Advanced Pattern 2: Circuit Breaker for Fault Tolerance

Prevent cascade failures when devices or services are unhealthy:

from enum import Enum
from datetime import datetime, timedelta

class CircuitState(Enum):
    CLOSED = "closed"  # Normal operation
    OPEN = "open"      # Failing, reject new requests
    HALF_OPEN = "half_open"  # Testing recovery

class CircuitBreaker:
    """
    Circuit breaker to prevent cascading failures:
    - CLOSED: Normal operation, requests proceed
    - OPEN: Too many failures detected, requests rejected immediately
    - HALF_OPEN: Attempting recovery, allow limited requests
    """

    def __init__(
        self,
        failure_threshold: int = 5,
        success_threshold: int = 2,
        timeout: int = 60
    ):
        self.failure_threshold = failure_threshold
        self.success_threshold = success_threshold
        self.timeout = timeout
        self.failure_count = 0
        self.success_count = 0
        self.state = CircuitState.CLOSED
        self.last_failure_time = None

    async def call(self, coro):
        """
        Execute coroutine with circuit breaker protection

        Args:
            coro: Coroutine to execute

        Returns:
            Result if successful

        Raises:
            Exception: If circuit is OPEN
        """
        if self.state == CircuitState.OPEN:
            if self._should_attempt_reset():
                self.state = CircuitState.HALF_OPEN
                self.success_count = 0
            else:
                raise RuntimeError(
                    f"Circuit breaker OPEN for {self.timeout}s (device temporarily unavailable)"
                )

        try:
            result = await coro
            self._on_success()
            return result

        except Exception as e:
            self._on_failure()
            if self.state == CircuitState.OPEN:
                logger.error(f"Circuit breaker opened after failure: {e}")
            raise

    def _on_success(self):
        """Handle successful call"""
        self.failure_count = 0

        if self.state == CircuitState.HALF_OPEN:
            self.success_count += 1
            if self.success_count >= self.success_threshold:
                self.state = CircuitState.CLOSED
                logger.info("Circuit breaker CLOSED - device recovered")
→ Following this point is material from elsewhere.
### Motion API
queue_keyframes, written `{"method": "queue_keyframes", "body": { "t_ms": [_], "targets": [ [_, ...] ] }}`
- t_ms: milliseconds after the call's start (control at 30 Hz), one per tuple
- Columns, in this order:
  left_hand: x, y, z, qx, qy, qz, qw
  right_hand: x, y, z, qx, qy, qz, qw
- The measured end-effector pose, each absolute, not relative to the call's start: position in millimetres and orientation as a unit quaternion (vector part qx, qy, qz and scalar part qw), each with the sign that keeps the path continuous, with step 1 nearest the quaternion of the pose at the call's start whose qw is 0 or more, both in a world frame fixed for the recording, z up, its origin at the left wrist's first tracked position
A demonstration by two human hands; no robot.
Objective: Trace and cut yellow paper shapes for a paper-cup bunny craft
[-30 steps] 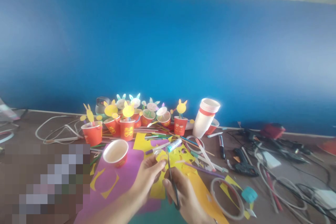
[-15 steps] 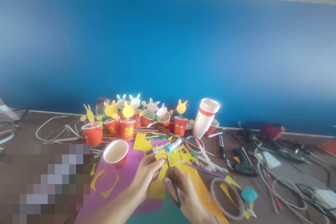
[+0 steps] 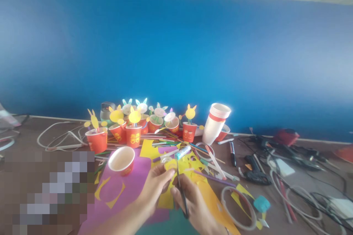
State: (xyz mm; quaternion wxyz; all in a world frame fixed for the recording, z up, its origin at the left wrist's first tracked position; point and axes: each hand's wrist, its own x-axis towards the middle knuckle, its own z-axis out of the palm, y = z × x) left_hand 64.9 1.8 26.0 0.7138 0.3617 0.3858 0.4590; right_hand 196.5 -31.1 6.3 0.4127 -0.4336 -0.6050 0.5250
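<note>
My left hand [image 3: 157, 182] pinches a small piece of yellow paper [image 3: 170, 165] between thumb and fingers. My right hand [image 3: 191, 197] is closed round a pair of scissors [image 3: 178, 181] with dark handles, their blades pointing up and away beside the yellow paper. Below both hands lie yellow sheets with holes cut in them, over a purple sheet [image 3: 129, 187] and a green one [image 3: 171, 224]. An upright white-lined red paper cup [image 3: 121, 160] stands on the purple sheet, left of my left hand. A glue stick [image 3: 182, 152] lies just beyond the scissors' tips.
Red cups with paper rabbit figures [image 3: 134, 132] stand along the back. A leaning stack of paper cups [image 3: 216, 124] is right of them. A black marker [image 3: 233, 154], a glue gun [image 3: 257, 172], a roll of tape [image 3: 238, 208] and tangled cables [image 3: 299, 194] lie on the right.
The yellow paper and the scissors have shifted slightly against each other at my fingertips. Both hands stay in nearly the same place, and the table looks the same.
</note>
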Motion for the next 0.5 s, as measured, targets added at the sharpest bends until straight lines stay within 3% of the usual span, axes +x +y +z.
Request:
{"method": "queue_keyframes", "body": {
  "t_ms": [500],
  "targets": [
    [63.3, 5.2, 31.3, 0.375, 0.399, 0.465, 0.695, 198.0, -28.9, 6.1, -0.453, -0.613, 0.489, 0.423]
  ]
}}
    def _on_failure(self):
        """Handle failed call"""
        self.failure_count += 1
        self.last_failure_time = datetime.now()
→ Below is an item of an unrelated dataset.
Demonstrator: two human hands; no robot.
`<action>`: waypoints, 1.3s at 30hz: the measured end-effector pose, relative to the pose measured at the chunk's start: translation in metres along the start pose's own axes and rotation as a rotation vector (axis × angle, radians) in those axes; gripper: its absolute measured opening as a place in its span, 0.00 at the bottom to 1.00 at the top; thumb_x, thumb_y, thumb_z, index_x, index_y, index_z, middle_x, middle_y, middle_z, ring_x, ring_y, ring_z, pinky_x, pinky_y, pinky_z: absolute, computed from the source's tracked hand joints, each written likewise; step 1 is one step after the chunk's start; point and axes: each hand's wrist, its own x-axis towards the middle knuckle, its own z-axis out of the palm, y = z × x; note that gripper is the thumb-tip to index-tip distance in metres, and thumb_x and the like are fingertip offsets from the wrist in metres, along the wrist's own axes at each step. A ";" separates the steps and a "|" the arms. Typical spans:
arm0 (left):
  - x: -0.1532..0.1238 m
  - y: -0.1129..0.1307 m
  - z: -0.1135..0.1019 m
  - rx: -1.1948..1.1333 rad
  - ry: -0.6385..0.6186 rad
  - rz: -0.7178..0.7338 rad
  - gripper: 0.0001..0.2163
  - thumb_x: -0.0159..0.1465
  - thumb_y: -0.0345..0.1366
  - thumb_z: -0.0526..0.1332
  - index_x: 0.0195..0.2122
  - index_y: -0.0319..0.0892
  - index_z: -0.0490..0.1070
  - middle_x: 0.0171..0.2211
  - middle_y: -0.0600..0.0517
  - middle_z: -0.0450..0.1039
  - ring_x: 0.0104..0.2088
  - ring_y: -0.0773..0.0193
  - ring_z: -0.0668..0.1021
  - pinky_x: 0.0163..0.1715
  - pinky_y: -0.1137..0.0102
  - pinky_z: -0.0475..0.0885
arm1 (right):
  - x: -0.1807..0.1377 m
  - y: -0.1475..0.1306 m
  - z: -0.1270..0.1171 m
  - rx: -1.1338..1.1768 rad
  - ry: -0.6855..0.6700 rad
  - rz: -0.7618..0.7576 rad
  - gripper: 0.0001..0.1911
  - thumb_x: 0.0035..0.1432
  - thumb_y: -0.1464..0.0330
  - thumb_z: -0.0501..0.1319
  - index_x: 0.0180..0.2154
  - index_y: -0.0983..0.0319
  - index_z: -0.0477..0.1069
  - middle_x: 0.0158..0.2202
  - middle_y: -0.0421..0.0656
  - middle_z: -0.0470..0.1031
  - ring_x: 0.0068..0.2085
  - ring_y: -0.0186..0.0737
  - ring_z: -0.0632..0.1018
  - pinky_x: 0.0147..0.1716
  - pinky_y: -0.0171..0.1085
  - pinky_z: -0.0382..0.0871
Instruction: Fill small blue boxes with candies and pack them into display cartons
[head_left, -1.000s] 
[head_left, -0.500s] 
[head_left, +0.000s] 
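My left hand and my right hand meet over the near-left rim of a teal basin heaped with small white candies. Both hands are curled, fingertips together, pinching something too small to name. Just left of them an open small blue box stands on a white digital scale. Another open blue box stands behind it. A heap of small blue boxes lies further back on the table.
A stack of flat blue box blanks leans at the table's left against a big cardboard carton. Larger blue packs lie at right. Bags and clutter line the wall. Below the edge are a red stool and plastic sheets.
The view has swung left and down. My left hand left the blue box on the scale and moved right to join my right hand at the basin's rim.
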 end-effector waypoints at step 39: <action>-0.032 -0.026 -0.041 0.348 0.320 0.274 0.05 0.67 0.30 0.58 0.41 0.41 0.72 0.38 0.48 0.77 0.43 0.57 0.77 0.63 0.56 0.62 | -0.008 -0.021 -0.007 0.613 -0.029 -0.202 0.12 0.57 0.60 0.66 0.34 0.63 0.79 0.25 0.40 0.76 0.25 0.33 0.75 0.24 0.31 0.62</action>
        if self.failure_count >= self.failure_threshold:
            self.state = CircuitState.OPEN
            logger.warning(f"Circuit breaker OPEN - {self.failure_count} failures detected")

    def _should_attempt_reset(self) -> bool:
        """Check if timeout has elapsed to attempt reset"""
        if self.last_failure_time is None:
            return True

        elapsed = (datetime.now() - self.last_failure_time).total_seconds()
        return elapsed >= self.timeout

Advanced Pattern 3: Async Telemetry Collector with Metrics Export

Real-world telemetry collection with Prometheus metrics export:

import json
from typing import Coroutine
from prometheus_client import Counter, Histogram, Gauge
import httpx

# Prometheus metrics
telemetry_collection_duration = Histogram(
    'telemetry_collection_seconds',
    'Time spent collecting telemetry',
    ['device', 'metric_type']
)
telemetry_errors = Counter(
    'telemetry_collection_errors_total',
    'Total telemetry collection errors',
    ['device', 'error_type']
)
telemetry_points_collected = Counter(
    'telemetry_points_collected_total',
    'Total data points collected',
    ['device']
)
active_telemetry_tasks = Gauge(
    'active_telemetry_tasks',
    'Currently active telemetry collection tasks'
)

class AsyncTelemetryCollector:
    """Collect streaming telemetry from multiple data sources concurrently"""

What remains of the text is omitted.